Introduction to Singularity¶
Containerization of software runtime environment and processing workloads has become popular, particularly using Docker. However, Docker is not suitable for HPC applications due to security reasons. There are a couple of alternatives for HPC containers, with Singularity being the one that covers a large set of cases. Singularity can import Docker containers.
Singularity is a container platform that was created to run complex applications on HPC clusters in a simple, portable, and reproducible way. Singularity containers are a single file, and you don’t have to worry about how to install all the software you need on different operating systems and hardware.
Pulling Existing Images onto the Clusters¶
Singularity has been installed as modules.
[fangping@login0b ~]$ module spider singularity
---------------------------------------------------------------------------------------------
singularity:
---------------------------------------------------------------------------------------------
Description:
The Singularity container manager
Versions:
...
singularity/3.8.3
singularity/3.9.6
Image Repositories¶
DockerHub contains containers for various software packages, which can be directly used with Singularity.
Quay.io is a registry for storing and building container images as well as distributing other OCI artifacts.

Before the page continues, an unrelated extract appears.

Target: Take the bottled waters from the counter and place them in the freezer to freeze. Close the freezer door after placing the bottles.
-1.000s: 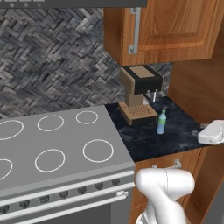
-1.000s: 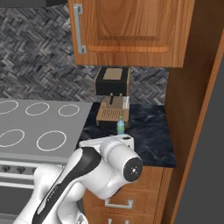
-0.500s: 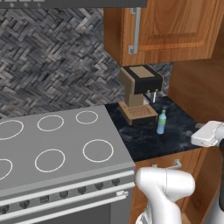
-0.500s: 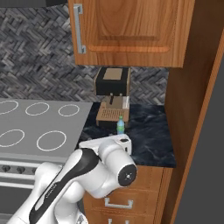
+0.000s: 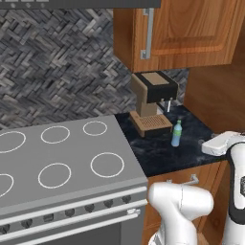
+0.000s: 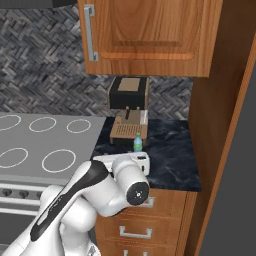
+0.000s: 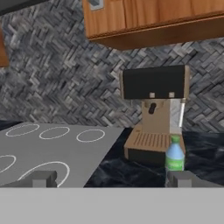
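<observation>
One bluish-green bottle (image 5: 176,133) with a green cap is seen upright on the black counter (image 5: 162,150), just beside a brown coffee machine (image 5: 152,103). Its content cannot be told. The gripper (image 7: 113,179) is held with fingers wide apart and nothing between them, before the bottle. Four white rings are fully seen on the stovetop (image 5: 67,162).

one green-capped bottle (image 5: 176,133) stands on the counter (image 5: 162,153), with one coffee machine (image 5: 152,103). one wooden wall cupboard (image 5: 182,31) with one silver handle (image 5: 146,32) hangs above. the stovetop (image 5: 62,160) shows six white rings.
</observation>
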Tool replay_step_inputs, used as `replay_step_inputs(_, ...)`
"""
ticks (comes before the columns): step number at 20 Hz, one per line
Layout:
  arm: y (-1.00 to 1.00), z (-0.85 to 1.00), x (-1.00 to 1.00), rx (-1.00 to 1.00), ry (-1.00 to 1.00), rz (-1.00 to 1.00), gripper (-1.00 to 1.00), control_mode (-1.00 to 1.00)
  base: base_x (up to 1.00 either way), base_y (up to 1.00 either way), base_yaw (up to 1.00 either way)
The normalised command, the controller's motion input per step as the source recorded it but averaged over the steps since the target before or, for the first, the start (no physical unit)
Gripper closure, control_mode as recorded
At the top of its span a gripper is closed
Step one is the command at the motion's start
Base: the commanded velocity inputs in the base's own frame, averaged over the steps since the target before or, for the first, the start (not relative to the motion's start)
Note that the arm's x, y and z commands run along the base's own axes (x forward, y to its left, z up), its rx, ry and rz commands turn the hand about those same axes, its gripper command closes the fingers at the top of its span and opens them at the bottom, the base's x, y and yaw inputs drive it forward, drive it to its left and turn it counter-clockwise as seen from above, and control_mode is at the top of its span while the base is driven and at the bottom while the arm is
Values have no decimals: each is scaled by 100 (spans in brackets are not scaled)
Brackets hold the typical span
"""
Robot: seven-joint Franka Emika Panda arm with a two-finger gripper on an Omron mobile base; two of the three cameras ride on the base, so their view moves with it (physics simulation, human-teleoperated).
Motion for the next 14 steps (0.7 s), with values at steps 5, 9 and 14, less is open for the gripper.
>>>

NVIDIA ngc is a registry for GPU-optimized containers.
Some software is provided as a Singularity image with the .sif or .img file extension, for example, the Sylabs Container Library. More commonly, however, a Docker image will be provided and this must be converted to a Singularity image. Go to hub.docker.com and search the tool name. For example, https://hub.docker.com/r/biocontainers/bowtie2, the docker image is at biocontainers/bowtie2. You can also use the specific version, https://hub.docker.com/r/biocontainers/bowtie2/tags the docker image for v2.4.1_cv1 is biocontainers/bowtie2:v2.4.1_cv1
The BioContainers project comprises container images automatically generated from Bioconda software packages. Search your tool at https://bioconda.github.io/ For example, https://bioconda.github.io/recipes/bowtie2/README.html, you can find the docker container location quay.io/biocontainers/bowtie2. You can also use specific version. https://quay.io/repository/biocontainers/bowtie2?tab=tags For example, the docker image location for 2.4.5--py36hfca12d5_2 is quay.io/biocontainers/bowtie2: 2.4.5--py36hfca12d5_2
Pulling the Image¶
You can download and convert the Docker image to a Singularity image with:
module load singularity/3.8.3
singularity pull --name bowtie2-2.5.4.sif docker://quay.io/biocontainers/bowtie2:2.5.4--he20e202_2
bowtie2-2.5.4.sif
in the current working directory.
Note that singularity pull requires squashfs, and this library is only installed on the login nodes. If you are using "singularity pull" on the computation nodes, you can load the squashfs-tools/4.4 module.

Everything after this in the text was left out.